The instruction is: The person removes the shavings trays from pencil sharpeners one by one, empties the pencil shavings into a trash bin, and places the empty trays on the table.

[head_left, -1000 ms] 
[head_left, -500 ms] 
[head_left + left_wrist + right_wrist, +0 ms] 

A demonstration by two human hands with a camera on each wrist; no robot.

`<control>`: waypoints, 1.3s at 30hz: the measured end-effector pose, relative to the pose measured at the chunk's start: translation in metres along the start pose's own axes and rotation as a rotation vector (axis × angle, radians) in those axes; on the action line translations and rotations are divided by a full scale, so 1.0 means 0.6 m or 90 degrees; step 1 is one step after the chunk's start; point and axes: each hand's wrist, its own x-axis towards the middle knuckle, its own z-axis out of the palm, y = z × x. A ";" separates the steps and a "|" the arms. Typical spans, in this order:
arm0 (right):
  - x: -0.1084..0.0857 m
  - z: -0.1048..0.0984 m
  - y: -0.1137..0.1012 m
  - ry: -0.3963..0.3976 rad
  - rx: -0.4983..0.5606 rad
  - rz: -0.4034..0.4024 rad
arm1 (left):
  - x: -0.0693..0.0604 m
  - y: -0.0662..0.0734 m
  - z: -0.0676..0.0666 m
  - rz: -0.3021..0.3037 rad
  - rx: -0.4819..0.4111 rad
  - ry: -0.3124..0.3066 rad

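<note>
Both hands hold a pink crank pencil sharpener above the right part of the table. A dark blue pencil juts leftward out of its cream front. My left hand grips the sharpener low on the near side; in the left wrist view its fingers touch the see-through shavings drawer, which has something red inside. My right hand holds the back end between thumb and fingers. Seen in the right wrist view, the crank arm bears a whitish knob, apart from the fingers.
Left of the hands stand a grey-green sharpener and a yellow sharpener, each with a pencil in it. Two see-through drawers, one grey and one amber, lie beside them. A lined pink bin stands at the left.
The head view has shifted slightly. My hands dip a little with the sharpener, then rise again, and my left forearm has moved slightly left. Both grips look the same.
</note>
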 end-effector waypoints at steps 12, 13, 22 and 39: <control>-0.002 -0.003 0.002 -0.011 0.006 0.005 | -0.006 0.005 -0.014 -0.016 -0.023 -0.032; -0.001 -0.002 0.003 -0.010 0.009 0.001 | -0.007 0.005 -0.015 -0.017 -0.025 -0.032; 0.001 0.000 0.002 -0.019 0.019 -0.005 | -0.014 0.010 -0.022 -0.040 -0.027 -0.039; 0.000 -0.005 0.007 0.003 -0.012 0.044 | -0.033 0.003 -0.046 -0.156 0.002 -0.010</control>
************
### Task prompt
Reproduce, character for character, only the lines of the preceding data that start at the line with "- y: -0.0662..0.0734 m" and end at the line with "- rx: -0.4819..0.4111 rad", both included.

### Exercise solution
  - y: -0.0662..0.0734 m
  - z: -0.0676..0.0666 m
  - rz: -0.3021..0.3037 rad
  - rx: -0.4819..0.4111 rad

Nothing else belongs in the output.